Glenda Buya-ao Claborne


Arizona voters had a quirky way of balancing the gender factor in last week's elections: they voted the women in and spared the lives of roosters.

Gov. Jane Dee Hull, Janet Napolitano, Carol Springer, Betsey Bayless and Lisa Graham Keegan may be celebrating, but opponents of Prop. 201 which bans cockfighting and raising roosters for fighting, are definitely not crowing.

For some cockfighting aficionados, the roosters might as well have been dead.

According to an Associated Press news report, someone called the Arizona Humane Society in north Phoenix and saying he was going to dump dozens of roosters at the shelter to be euthanized.

According to the report, Maricopa County Sheriff Joe Arpaio on Wednesday dispatched 50 deputies and posse members to the shelter just in case cockfighters disgruntled by the passage of Prop. 201 would create trouble. Nothing happened, however.

Maybe the cockfighters chickened out. I mean, with one fighting rooster alone costing thousands of dollars, dumping dozens of high-bred roosters over to the Human Society so these roosters will never, ever again strut and crow would have been foul cockiness.

Especially since Arpaio suggested turning those roosters into meals for prison inmates.

To have bred such handsome cocks only to be eaten by cocksure inmates would have meant the ultimate castration for the cockfighters.

Sociology students might recall Clifford Geertz' notes on the Balinese cockfight which, among other more important things analyzed in the study, noted that the Balinese man identified himself with his penis by identifying with his cock.

If that is true with American cockfighters, and if we consider that roosters are naturally combative, then the passage of Prop. 201 must be a double emasculation of man and his cock.

But "Friends of Gamefowl," as they call themselves on the Internet, seem to have none of those Freudian fears, at least from reading their concerns about the increasing loss of individual freedoms in these United States of America.

A Leon Dutton of Sierra Vista posted this question on his box on the Internet, "This country used to be a democracy, what happened?"

Here's my theory: Americans have evolved to a higher plane of consciousness in which there is enough goodwill to extend to squirrels, wolves, pygmy owls and roosters.

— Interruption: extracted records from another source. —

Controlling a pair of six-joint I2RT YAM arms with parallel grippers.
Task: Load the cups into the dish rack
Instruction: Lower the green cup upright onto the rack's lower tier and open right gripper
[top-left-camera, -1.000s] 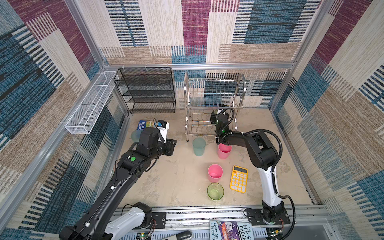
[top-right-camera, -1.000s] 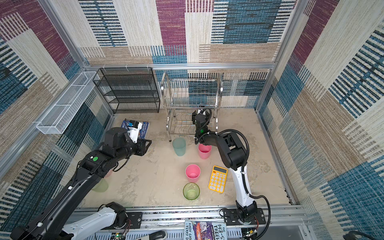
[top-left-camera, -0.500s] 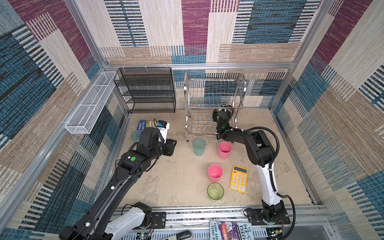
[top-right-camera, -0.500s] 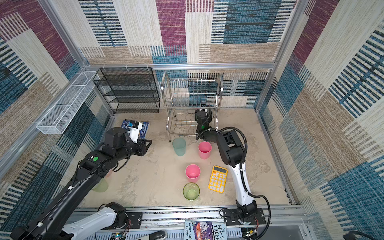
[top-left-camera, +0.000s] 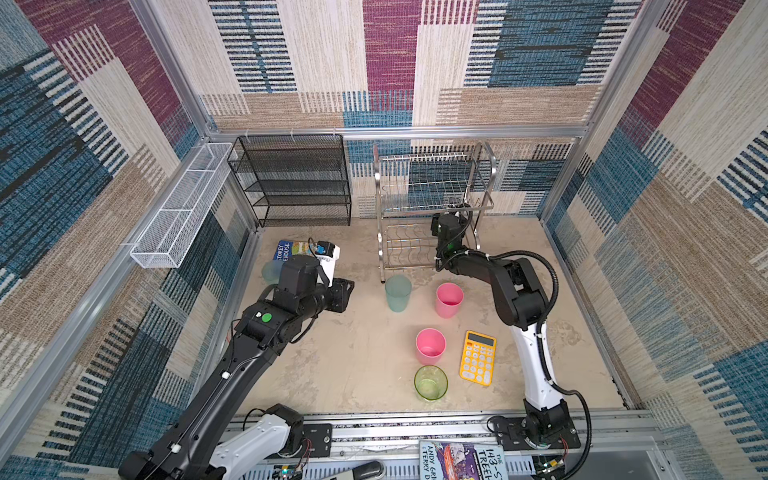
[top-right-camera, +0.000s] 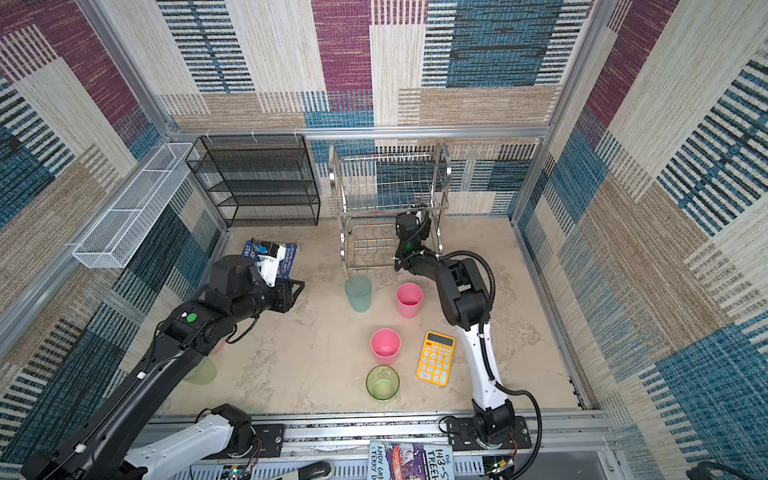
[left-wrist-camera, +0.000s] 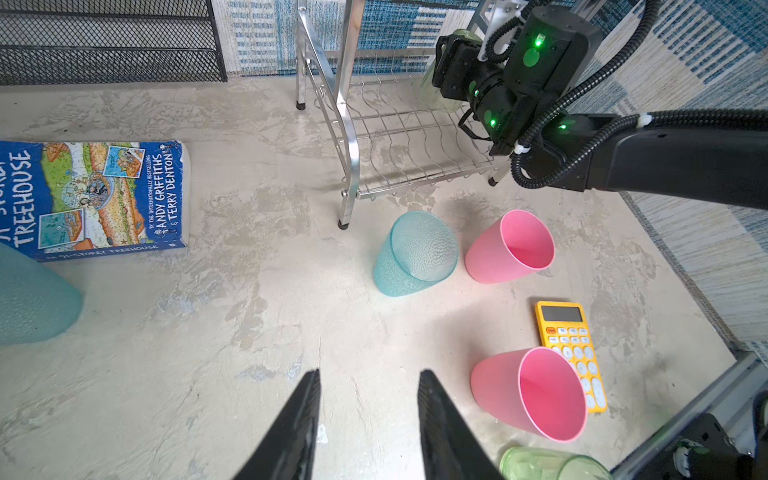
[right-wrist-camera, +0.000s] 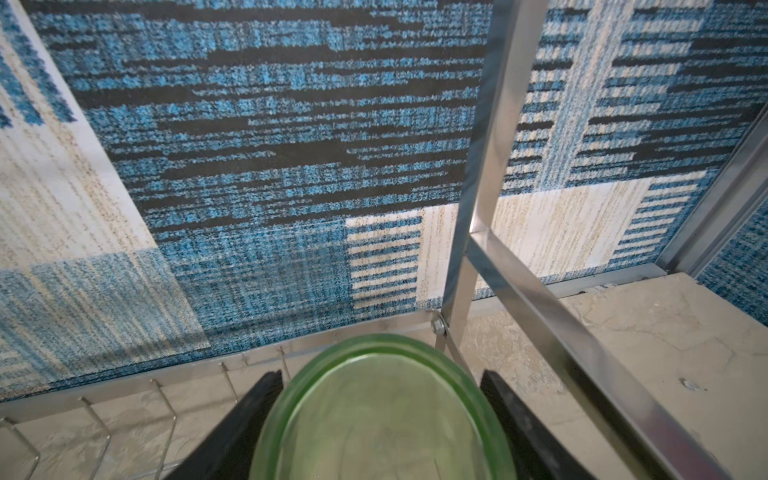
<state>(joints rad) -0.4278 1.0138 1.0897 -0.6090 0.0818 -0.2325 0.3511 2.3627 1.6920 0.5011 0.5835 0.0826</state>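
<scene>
**Green cup held at the lower level of the dish rack**

The held green cup (right-wrist-camera: 382, 415) is pinched by the right gripper (right-wrist-camera: 378, 382), with one black finger on each side of its wall. The cup is over the wires of the lower level of the dish rack (top-left-camera: 432, 183) (top-right-camera: 390, 174), at the right end of it and just beside a steel post of the frame. I cannot tell whether it touches the wires.

Four more cups stand upright on the table (top-left-camera: 353, 374) in front of the rack. The teal cup (top-left-camera: 397, 293) is just beside the front left foot of the rack, and the far pink cup (top-left-camera: 449, 299) is near it on the right. Closer to the front rail stands the near pink cup (top-left-camera: 430, 345), and the standing green cup (top-left-camera: 431, 382) is just in front of that one. The yellow calculator (top-left-camera: 478, 357) lies flat just beside these two, on their right.

The left gripper (left-wrist-camera: 368, 374) hangs over bare table with its jaws spread apart, well apart from the rack. Beside the left arm lies a blue book (left-wrist-camera: 95, 195), and a second teal cup (left-wrist-camera: 29, 299) is near its corner. In a top view, a pale green cup (top-right-camera: 203, 372) shows partly from under the left arm.

Against the back wall, on the left of the rack, stands a black mesh shelf (top-left-camera: 291, 178), and a white mesh trough (top-left-camera: 178, 208) hangs on the left wall.
</scene>
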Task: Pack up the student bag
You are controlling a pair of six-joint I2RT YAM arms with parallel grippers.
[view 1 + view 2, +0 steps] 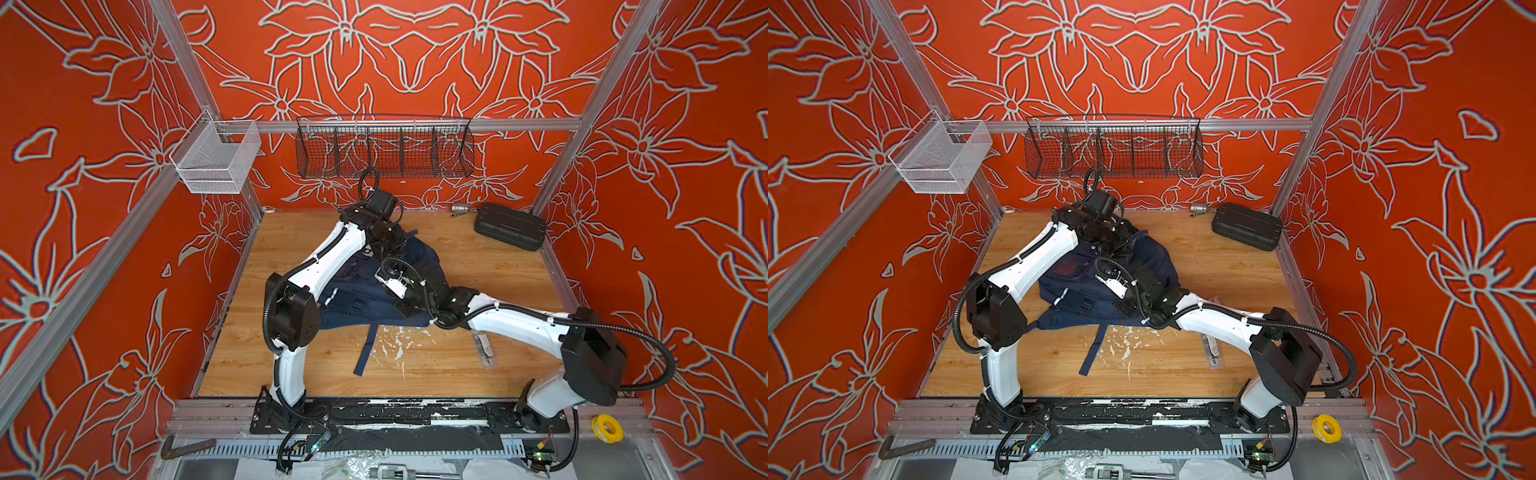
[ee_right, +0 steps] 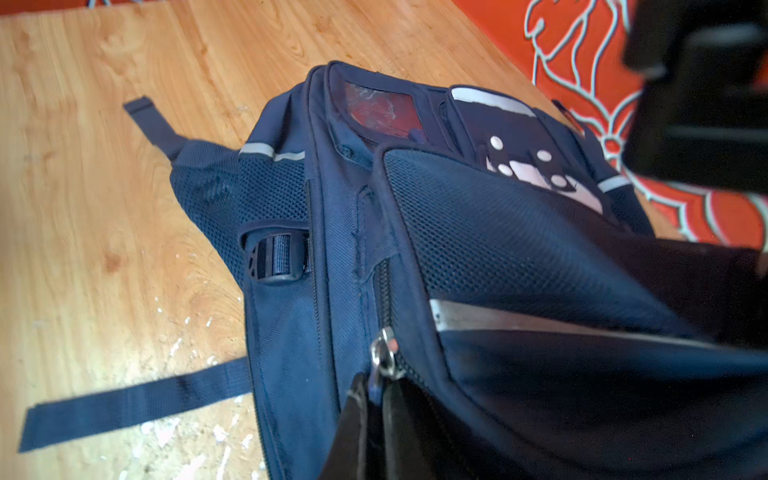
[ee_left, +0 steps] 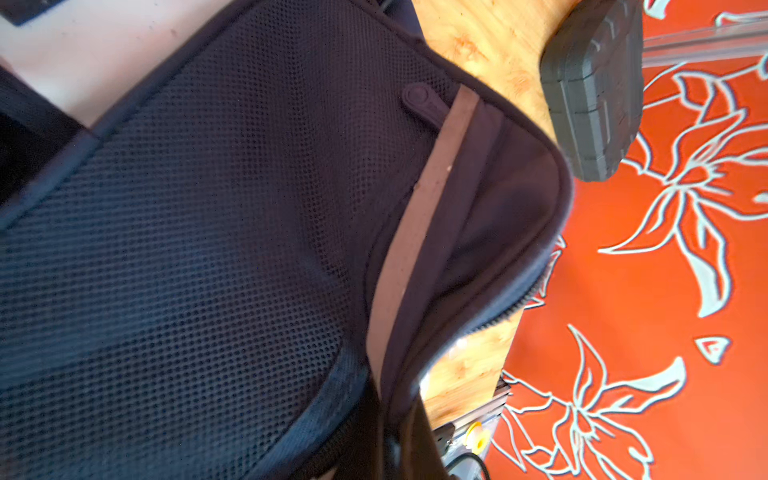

The only problem is that there are still bozos who just don't get it, meaning they just can't let go of the lower levels of entertainment and jump up onto enlightened, ecological thinking.

[Picture] That explains why Spain can never catch up with the United States, what with those Spaniards clinging stubbornly to that ancient, barbaric sport of bullfighting. That explains, too, why Great Britain is at par with the United States because those Brits had the good sense to outlaw cockfighting in 1850 after indulging in it as their national sport for many years.

No matter that the great men of this country, like George Washington, Andrew Jackson, and Thomas Jefferson (yes, it's not just Sally) raised and fought cocks.

Those were different times, when there were no fears yet of overpopulation, pollution, endangered species and such worries that any postmodern man now must face, if he wants to save his place in relation to all other living things.

But those cockfighters likely still remain unconvinced. They're asking, does cockfighting truly destroy the integrity, stability and beauty of the biotic community?

I really do not know. Certainly for someone like me, who grew up in a poor country where human misery is a permanent feature of the landscape, the debates about the right to life of roosters gives me the giggles. Nay, it bewilders me, especially if I think of all those humans killed in Nicaragua and Honduras by Hurricane Mitch.

Perhaps it is hard to understand how the rights of all living things should be balanced to preserve our planet Earth when the alternatives to sports such as cockfighting seem to be computer simulations of aggressive wars.

But I am not complaining. May Arizonans vote more women in future elections. I just wish we can find other ways of maintaining a balanced biotic community without making men feel that roosters have more rights than they.